Because the dates of the program coincided with an international heritage conference (HERITAGES: Past and Present – Built and Social) organized by the Architecture, Media, and Politics Society and two Czech universities, half of the students were able to attend the conference and two, Public History PhD student, Wendy Vencel and Public History MA student, Ashlie Brewer, gave presentations.  Said McGill, “The conference was a draw for some of the grad students even though they didn’t all present.
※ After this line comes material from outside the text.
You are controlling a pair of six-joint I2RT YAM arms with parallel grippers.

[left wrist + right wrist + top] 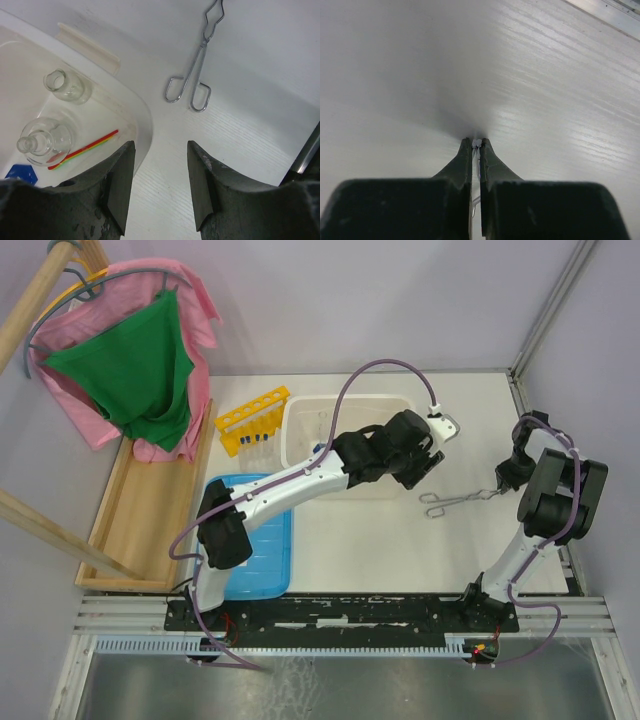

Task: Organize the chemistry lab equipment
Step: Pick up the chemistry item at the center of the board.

I think just the idea of participating in an international conference gelled really well conceptually with public history and the students were really fascinated by the intellectual arguments going on between scholars.”

According to McGill, “International public history is a growing sub-field in history and with this program and the scholarship of faculty and students in the Department of History at NC State, we are playing a leading role in shaping this sub-field. The next public history study abroad program,“History of Japanese Influences on US Culture,”  will take place in Japan and be led by Dr. Tammy Gordon.

The graduate student participation would not have been possible without the support of Mr. James Sorrell an NC State alumnus (BA and MA in History) who has committed a bequest as well as one-time use funds to the NC State History Department to support graduate education and programming in public history. Before his retirement in 2014, Mr. Sorrell was head of the special collections section in the North Carolina Department of Natural and Cultural Resources. He worked for 38-years in archives work with the Department.